Start of Records to process
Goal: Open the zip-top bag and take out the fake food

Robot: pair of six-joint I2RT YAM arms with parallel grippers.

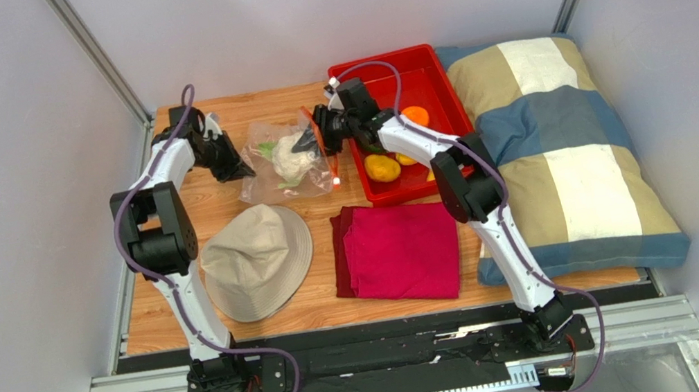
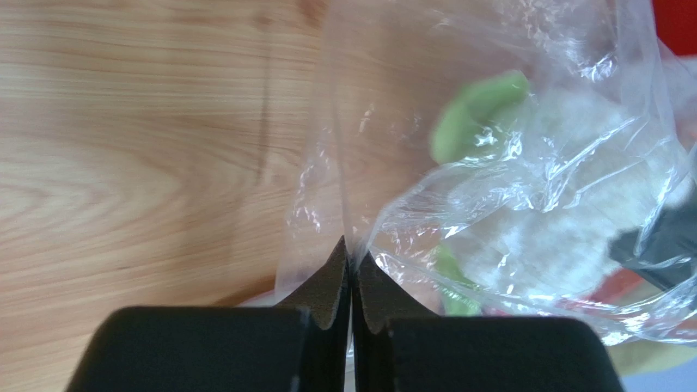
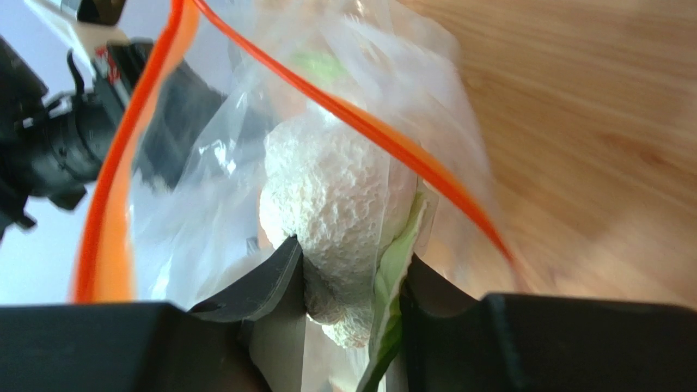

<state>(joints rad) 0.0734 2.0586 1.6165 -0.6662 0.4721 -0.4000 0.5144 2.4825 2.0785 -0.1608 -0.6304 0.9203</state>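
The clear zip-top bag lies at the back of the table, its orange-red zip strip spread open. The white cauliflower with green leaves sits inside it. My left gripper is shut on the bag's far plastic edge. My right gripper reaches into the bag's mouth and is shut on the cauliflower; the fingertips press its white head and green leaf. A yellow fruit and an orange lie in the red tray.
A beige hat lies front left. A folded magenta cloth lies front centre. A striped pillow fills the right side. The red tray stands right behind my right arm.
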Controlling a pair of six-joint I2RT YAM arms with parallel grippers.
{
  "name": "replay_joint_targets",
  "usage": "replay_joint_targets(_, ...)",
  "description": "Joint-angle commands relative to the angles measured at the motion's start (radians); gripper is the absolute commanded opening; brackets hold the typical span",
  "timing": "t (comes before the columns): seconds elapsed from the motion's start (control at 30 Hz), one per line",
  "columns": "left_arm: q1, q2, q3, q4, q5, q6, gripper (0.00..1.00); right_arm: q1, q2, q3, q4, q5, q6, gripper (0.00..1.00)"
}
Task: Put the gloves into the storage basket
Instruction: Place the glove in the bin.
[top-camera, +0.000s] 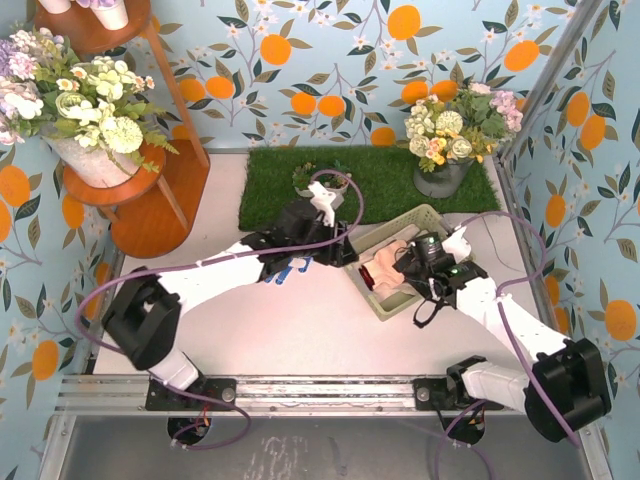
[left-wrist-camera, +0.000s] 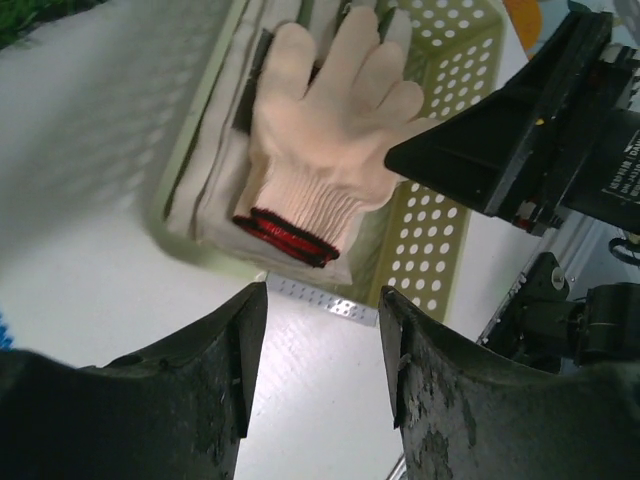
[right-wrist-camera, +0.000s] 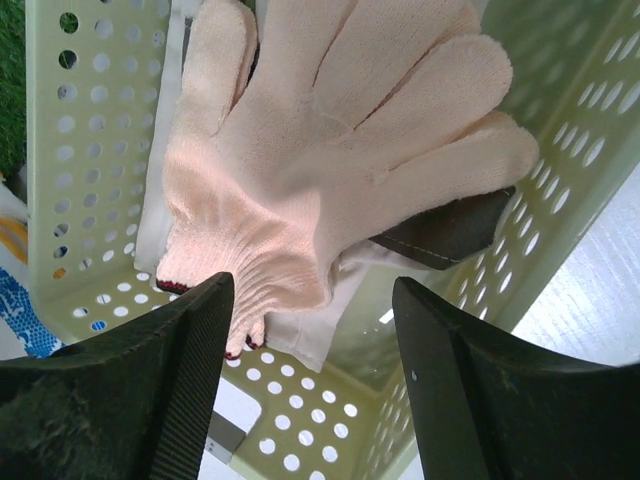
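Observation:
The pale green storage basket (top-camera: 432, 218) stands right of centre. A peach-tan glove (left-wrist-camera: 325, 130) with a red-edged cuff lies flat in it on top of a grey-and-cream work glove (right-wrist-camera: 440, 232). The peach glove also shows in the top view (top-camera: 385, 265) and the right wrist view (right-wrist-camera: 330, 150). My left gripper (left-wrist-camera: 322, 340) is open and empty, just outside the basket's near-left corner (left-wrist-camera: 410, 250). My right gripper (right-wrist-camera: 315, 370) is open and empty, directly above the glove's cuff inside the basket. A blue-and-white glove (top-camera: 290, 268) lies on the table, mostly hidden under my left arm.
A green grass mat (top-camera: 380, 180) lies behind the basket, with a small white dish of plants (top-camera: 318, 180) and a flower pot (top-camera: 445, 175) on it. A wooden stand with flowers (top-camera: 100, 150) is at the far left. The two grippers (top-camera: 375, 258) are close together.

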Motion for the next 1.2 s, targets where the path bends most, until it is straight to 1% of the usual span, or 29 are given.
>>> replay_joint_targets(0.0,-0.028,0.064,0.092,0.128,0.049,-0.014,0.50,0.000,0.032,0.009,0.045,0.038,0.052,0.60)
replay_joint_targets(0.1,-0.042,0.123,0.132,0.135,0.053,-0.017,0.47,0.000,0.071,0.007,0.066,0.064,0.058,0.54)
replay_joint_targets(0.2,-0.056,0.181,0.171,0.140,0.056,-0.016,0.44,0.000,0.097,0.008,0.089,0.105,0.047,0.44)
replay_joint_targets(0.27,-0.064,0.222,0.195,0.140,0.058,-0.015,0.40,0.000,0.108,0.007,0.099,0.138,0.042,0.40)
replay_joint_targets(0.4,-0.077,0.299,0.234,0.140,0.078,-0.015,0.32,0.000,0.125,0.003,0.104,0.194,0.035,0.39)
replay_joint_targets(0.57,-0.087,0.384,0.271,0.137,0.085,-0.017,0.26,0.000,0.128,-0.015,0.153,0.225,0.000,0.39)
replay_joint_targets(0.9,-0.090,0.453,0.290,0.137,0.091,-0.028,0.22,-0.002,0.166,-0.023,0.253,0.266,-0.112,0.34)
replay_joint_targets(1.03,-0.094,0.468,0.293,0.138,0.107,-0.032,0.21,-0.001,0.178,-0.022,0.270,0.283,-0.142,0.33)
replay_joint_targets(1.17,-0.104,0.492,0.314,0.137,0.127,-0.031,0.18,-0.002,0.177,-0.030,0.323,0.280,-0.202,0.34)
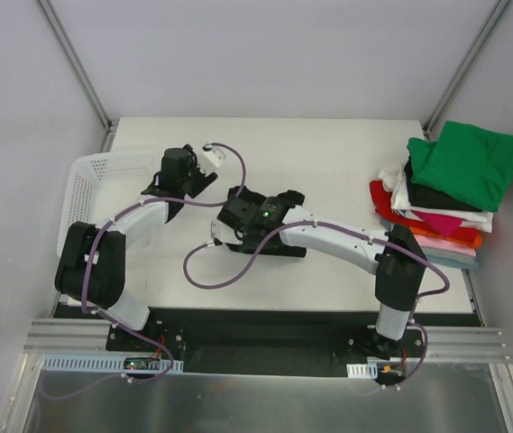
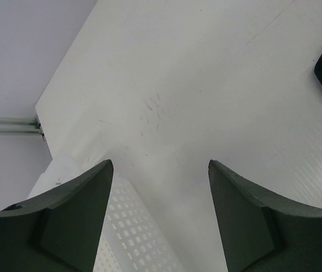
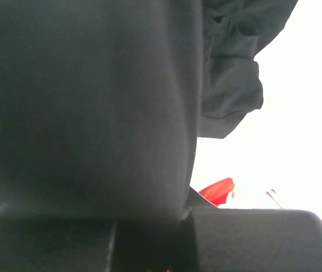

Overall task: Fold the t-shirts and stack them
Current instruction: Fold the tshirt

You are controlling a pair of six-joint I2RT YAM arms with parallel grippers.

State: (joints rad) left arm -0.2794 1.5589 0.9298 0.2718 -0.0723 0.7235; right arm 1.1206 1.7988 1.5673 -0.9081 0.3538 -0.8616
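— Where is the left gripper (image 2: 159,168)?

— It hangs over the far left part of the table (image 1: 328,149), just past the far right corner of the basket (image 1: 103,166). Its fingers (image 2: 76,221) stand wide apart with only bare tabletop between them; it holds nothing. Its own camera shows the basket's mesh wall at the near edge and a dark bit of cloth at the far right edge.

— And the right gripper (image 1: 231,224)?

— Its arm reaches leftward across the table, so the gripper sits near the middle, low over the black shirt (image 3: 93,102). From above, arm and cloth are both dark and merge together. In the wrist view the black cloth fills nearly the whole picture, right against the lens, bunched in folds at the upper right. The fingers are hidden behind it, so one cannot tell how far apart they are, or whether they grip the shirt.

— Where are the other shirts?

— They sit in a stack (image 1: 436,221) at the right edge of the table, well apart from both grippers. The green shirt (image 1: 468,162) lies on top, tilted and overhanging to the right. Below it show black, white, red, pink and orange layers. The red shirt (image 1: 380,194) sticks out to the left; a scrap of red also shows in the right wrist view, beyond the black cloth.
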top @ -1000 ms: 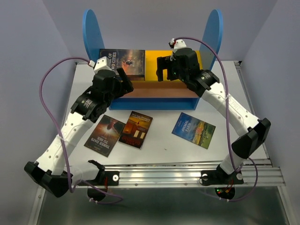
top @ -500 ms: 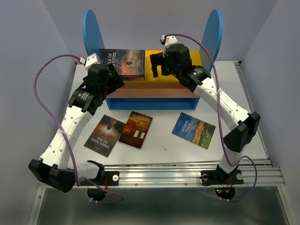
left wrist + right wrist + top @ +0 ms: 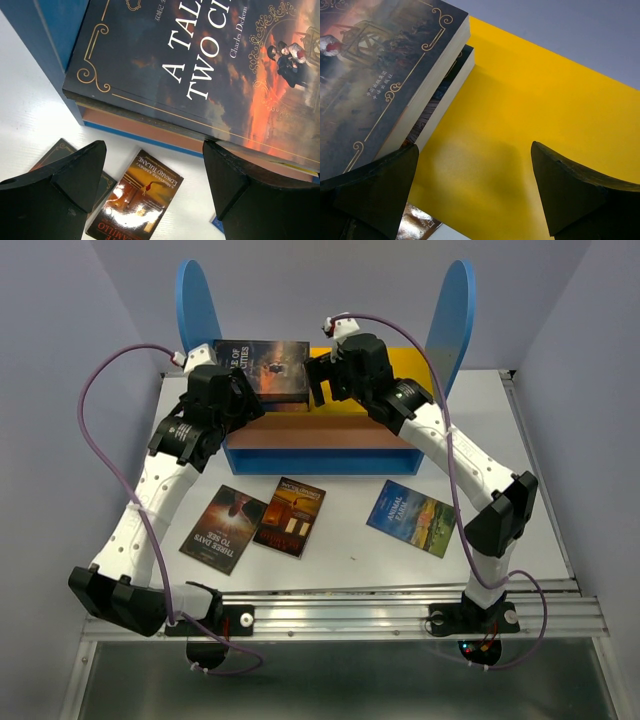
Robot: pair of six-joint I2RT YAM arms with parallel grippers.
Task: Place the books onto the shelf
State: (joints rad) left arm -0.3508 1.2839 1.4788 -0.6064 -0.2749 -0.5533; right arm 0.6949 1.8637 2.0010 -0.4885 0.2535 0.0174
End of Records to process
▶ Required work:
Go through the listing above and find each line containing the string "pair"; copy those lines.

▶ Response for this exercise:
Robot: pair of six-joint I2RT YAM arms with parallel grippers.
Controlling a pair of six-joint I2RT YAM arms with parallel grippers.
You are controlling a pair of six-joint I2RT YAM arms with parallel grippers.
Robot: pair of six-joint I2RT YAM arms with parallel grippers.

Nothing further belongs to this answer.